L’armée nigériane a imposé jeudi un couvre-feu à Maiduguri, après la 1re attaque de Boko Haram en plusieurs mois contre la grande ville du nord-est du Nigeria.

«Vu des récents développements dans l’agglomération de Maiduguri, un couvre-feu (de la tombée de la nuit à la levée du jour) a été imposé pour 24 heures dans la ville», a déclaré un porte-parole de l’armée nigériane, le colonel Tanko Gusau, dans un communiqué.

Boko Haram a mené une attaque dans un quartier nord de la grande ville mercredi soir, mais les assaillants ont pu être repoussés par l’armée au terme d’affrontements, selon l’armée nigériane et des témoins.

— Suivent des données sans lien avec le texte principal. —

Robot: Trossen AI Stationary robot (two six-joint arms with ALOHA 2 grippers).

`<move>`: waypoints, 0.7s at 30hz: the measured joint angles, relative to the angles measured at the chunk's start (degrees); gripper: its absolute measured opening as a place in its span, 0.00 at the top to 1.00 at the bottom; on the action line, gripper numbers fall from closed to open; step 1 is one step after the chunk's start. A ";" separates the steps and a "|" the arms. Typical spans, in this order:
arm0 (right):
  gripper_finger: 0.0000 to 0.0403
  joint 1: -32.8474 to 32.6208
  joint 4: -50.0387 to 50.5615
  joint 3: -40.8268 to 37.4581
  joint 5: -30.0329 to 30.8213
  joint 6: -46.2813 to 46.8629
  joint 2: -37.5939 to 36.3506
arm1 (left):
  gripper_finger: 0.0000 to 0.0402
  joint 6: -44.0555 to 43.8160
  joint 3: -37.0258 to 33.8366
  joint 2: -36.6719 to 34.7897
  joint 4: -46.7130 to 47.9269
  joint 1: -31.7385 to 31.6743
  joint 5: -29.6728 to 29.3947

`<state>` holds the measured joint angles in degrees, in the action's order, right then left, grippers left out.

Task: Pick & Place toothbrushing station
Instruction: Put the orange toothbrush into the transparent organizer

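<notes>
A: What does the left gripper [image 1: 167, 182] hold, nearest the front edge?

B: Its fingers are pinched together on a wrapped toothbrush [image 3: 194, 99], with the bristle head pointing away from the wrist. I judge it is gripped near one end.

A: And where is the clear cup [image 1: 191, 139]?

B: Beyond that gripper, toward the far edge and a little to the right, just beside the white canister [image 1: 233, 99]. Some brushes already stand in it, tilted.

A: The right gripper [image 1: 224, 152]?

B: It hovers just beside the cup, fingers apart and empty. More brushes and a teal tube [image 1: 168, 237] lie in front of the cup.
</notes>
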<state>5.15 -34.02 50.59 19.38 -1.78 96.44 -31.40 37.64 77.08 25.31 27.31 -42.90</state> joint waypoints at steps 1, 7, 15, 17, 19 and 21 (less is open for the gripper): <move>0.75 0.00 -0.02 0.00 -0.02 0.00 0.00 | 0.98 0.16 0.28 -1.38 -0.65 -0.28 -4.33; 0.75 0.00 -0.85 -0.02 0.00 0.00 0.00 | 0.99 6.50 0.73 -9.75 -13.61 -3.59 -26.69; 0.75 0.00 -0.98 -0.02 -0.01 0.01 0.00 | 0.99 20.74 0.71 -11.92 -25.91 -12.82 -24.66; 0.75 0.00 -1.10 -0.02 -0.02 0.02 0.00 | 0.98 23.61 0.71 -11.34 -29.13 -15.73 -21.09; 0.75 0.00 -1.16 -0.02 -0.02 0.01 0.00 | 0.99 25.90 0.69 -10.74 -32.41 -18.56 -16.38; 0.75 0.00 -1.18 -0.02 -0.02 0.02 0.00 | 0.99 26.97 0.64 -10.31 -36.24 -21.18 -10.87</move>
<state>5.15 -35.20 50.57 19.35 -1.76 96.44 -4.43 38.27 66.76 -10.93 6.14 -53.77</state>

Le bilan des violences restait pour l’instant inconnu.

Selon plusieurs témoins qui se trouvaient dans le quartier de Kayamla, le lieu de l’attaque, des dizaines d’islamistes munis d’armes à feu et de lance-roquettes se sont mis à tirer et à lancer des explosifs dans tous les sens vers 18h30 (19h30 en Suisse).

L’armée a, elle, déclaré avoir combattu «une bande de terroristes qui avaient déclenché (les explosifs) de deux femmes kamikazes avant leur attaque» contre le quartier de Kayamla. Selon les témoins, l’armée a pu maîtriser les islamistes après 40 minutes de combat.

Opération de «diversion»

L’armée nigériane mène en ce moment une vaste opération de destruction des camps de Boko Haram dans l’immense forêt de Sambisa, dans la même région, un des grands fiefs du groupe islamiste.

Cette attaque de «diversion» sur Maiduguri a été menée «dans l’intention de ralentir l’assaut en cours sur la forêt de Sambisa», a analysé le communiqué de l’armée. «On pense qu’elle a été menée par ceux qui fuient les camps terroristes» détruits, ajoute le texte.

Il s’agit d’une des premières attaques contre Maiduguri depuis le début de l’offensive militaire régionale lancée en février avec l’aide des pays voisins du Nigeria. Cette offensive a considérablement affaibli Boko Haram, selon les observateurs.